Letaknya tak jauh dengan ruang keluarga. Seolah terpisah karena di ruang keluarga ada beberapa kursi panjang. Kursi tersebut cukup menjadi sekat antara ruang keluarga dan meja makan. Di depan meja makan, agak ke kanan, terdapat sebuah organ. ”Istri saya yang suka main piano. Saya paling tidak mengerti musik. Cukup menulis,” ungkap Wendo. Penulis novel Senopati Pamungkas ini tidak banyak mengubah bentuk bangunan rumahnya sejak awal membeli. Dia juga tidak berniat melakukan perombakan total.

”Paling kami perluas. Kami kembangkan ke belakang. Ada tetangga yang menjual lahannya, kemudian kami beli untuk perluasan,” jelas Wendo. Pengembangan ini membuat lahan kediaman Wendo yang tadinya sekitar 300 meter persegi (m2) menjadi 800 m2. Untuk luas bangunan, Wendo mengaku tidak bisa memastikan. Di sayap kiri pekarangan depan terdapat carport, sementara sayap kanan dihiasi taman nan cantik.

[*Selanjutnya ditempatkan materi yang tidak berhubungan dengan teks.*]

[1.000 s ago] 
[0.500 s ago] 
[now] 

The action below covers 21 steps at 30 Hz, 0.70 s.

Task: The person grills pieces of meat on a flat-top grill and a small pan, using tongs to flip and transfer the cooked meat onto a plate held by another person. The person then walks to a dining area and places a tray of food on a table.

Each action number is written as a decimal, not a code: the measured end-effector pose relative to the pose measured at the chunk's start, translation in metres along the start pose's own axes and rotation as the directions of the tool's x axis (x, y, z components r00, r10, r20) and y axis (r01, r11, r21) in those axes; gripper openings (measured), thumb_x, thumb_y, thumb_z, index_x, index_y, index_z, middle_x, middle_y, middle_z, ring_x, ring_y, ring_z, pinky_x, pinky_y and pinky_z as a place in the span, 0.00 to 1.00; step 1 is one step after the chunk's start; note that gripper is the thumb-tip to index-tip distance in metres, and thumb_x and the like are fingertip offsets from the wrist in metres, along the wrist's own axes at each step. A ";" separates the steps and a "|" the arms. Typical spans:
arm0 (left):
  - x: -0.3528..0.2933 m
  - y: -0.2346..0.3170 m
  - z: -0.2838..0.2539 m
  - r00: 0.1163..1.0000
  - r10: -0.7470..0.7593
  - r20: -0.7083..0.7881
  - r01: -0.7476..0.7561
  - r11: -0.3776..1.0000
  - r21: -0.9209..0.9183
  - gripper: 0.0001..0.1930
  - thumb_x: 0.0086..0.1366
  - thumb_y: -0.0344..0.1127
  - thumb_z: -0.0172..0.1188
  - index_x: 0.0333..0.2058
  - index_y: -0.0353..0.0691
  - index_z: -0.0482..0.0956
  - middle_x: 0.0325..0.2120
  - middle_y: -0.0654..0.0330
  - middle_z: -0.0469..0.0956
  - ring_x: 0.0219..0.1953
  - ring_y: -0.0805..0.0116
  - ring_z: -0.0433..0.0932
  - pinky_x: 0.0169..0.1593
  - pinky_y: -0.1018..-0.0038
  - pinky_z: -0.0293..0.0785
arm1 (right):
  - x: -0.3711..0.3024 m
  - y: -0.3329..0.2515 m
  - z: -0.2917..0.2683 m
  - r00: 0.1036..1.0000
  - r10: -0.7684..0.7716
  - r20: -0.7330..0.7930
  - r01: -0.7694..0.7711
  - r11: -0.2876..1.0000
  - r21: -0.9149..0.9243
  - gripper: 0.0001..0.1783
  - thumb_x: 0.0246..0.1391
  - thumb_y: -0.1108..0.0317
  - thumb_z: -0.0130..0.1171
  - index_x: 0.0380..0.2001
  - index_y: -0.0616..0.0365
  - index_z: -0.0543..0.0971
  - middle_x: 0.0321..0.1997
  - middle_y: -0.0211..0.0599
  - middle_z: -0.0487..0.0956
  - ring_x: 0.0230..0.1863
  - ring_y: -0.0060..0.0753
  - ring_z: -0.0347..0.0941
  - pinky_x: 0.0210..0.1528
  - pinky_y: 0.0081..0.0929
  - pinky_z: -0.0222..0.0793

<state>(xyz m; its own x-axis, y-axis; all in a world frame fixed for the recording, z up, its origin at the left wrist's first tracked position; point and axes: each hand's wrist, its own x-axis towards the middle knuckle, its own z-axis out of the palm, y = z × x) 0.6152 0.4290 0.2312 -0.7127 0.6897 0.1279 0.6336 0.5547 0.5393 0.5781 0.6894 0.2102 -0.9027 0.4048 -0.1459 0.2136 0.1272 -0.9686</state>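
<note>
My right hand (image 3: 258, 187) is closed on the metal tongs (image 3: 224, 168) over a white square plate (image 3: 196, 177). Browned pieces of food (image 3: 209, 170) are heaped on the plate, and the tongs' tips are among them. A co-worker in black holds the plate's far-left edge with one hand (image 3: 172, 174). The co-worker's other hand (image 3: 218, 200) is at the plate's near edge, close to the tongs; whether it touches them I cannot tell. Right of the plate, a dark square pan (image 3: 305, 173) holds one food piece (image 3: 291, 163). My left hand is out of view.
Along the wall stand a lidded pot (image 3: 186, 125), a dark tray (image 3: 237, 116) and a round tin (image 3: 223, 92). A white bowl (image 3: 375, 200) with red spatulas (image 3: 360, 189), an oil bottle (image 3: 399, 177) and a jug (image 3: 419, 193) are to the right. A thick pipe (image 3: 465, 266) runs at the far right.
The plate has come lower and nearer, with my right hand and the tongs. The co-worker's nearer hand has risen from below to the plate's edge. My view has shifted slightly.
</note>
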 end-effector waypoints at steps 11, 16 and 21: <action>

Ada kolam ikan yang dikelilingi rerumputan hijau serta aneka bunga dan tanaman hias. Tepat di depan teras ada patung berbentuk bayi laki-laki yang sedang berbaring di atas daun telinga raksasa. Di teras juga terdapat ukiran gantungan dan hiasan dinding berbentuk kepala gajah. Hiasan berbentuk gajah banyak ditemukan di beberapa bidang lain di rumah Wendo. Pria kelahiran Surakarta, 26 November 1948 ini mengaku menyenangi hiasan berupa kepala gajah sebagai pajangan.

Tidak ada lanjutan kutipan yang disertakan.